Go to the line in the entries below that holds "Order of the" and repeat exactly from there through the line that holds "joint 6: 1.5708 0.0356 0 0", inclusive.

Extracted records
________________________

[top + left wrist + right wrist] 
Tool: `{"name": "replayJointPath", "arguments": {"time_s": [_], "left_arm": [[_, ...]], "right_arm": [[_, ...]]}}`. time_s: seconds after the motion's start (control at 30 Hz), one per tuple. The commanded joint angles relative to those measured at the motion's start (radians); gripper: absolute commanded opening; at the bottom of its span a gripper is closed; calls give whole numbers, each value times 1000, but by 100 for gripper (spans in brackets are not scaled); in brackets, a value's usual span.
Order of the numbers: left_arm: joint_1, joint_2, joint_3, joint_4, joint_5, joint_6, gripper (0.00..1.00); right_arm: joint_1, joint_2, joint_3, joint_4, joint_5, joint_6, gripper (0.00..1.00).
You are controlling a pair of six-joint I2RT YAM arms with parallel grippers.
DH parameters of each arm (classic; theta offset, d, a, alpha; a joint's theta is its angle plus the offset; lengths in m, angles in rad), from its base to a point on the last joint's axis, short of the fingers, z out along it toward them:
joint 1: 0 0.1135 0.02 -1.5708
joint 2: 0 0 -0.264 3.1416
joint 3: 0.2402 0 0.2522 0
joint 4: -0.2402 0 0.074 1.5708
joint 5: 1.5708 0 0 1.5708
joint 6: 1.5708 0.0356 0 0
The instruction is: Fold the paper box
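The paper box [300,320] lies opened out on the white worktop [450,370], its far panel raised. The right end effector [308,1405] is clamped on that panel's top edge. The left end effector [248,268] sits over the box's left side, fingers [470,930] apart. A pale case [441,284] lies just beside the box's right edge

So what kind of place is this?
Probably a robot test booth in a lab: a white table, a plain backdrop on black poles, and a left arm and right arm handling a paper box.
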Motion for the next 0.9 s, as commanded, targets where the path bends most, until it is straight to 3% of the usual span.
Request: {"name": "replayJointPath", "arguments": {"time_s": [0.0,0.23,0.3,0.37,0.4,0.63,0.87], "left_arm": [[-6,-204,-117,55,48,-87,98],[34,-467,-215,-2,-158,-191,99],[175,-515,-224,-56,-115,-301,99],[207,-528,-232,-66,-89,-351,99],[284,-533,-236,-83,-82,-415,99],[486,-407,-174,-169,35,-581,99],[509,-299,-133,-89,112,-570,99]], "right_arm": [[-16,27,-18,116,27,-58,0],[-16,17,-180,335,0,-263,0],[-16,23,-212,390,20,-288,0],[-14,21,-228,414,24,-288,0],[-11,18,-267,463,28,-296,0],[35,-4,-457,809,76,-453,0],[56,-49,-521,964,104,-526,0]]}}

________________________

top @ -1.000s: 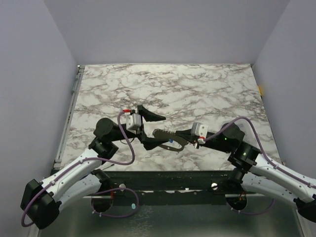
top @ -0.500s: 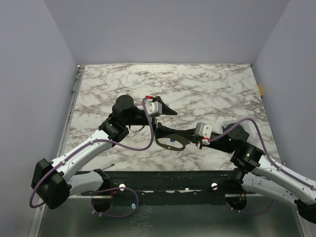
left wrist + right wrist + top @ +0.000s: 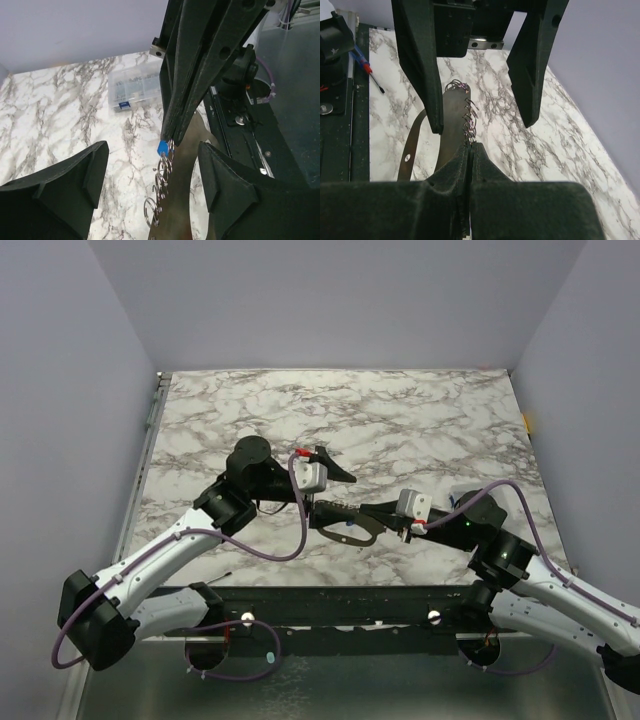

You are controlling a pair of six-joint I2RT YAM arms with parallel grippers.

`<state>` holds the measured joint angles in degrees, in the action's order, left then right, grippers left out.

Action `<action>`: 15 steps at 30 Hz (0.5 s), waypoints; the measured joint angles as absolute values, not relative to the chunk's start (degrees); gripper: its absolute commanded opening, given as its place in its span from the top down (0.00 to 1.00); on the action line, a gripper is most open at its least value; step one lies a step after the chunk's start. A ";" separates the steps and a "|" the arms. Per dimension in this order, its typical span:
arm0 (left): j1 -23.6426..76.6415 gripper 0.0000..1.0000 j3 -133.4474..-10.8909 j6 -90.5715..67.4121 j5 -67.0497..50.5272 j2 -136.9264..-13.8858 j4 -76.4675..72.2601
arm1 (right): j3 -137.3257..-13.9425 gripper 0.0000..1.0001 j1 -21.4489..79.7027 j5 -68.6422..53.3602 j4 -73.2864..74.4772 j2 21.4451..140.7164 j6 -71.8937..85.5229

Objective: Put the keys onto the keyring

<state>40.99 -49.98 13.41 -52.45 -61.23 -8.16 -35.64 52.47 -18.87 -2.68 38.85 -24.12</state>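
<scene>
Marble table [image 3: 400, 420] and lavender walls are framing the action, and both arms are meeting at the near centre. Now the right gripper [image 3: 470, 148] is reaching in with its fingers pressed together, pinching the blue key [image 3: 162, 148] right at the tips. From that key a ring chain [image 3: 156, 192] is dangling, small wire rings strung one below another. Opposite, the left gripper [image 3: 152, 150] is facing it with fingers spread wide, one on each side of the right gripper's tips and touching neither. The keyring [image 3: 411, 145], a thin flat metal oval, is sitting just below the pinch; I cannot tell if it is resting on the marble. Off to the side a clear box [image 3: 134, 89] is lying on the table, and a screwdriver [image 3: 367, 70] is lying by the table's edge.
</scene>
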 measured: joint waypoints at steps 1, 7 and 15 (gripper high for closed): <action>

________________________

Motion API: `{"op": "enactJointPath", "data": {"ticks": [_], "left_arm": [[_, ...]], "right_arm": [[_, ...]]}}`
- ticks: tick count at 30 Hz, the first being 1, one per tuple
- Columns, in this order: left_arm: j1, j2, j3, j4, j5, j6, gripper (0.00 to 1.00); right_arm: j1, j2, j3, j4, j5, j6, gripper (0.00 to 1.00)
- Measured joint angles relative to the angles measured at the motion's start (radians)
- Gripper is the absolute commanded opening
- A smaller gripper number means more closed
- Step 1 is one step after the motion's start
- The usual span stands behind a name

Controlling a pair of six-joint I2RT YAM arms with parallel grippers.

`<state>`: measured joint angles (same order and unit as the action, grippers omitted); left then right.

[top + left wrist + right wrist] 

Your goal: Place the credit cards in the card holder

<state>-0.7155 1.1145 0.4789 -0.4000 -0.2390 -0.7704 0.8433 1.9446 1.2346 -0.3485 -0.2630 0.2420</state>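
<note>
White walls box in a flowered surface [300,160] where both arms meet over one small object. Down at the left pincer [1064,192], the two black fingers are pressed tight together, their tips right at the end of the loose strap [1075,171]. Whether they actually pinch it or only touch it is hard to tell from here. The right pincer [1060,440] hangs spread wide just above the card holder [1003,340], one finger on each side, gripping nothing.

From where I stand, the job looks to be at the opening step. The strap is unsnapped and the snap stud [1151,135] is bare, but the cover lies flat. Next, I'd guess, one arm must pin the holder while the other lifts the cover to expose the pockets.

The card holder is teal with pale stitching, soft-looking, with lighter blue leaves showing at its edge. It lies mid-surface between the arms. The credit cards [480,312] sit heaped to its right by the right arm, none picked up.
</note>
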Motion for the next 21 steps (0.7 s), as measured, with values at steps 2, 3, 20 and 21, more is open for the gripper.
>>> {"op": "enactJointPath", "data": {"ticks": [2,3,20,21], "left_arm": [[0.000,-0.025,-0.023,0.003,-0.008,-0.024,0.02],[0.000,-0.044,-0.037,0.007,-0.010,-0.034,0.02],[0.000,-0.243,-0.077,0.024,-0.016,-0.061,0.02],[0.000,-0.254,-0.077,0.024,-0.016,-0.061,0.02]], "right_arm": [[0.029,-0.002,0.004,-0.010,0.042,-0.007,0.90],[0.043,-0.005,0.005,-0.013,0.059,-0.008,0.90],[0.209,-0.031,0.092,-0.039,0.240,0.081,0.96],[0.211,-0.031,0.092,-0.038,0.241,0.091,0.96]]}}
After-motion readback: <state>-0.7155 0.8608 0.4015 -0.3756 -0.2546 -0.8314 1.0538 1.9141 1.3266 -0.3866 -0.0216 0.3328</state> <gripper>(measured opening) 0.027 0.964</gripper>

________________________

Response to this task:
Order of the numbers: left_arm: joint_1, joint_2, joint_3, joint_4, joint_5, joint_6, gripper (0.00..1.00); right_arm: joint_1, joint_2, joint_3, joint_4, joint_5, joint_6, gripper (0.00..1.00).
You are controlling a pair of six-joint I2RT YAM arms with parallel grippers.
DH parameters of each arm (classic; theta offset, d, a, alpha; a joint's theta is its angle plus the offset; lengths in m, angles in rad), from its base to a point on the last joint's axis, short of the fingers, z out along it toward them:
joint 1: 0 0.1135 0.02 -1.5708
joint 2: 0 0 -0.264 3.1416
joint 3: 0.2402 0 0.2522 0
joint 4: -0.2402 0 0.074 1.5708
joint 5: 1.5708 0 0 1.5708
joint 6: 1.5708 0.0356 0 0

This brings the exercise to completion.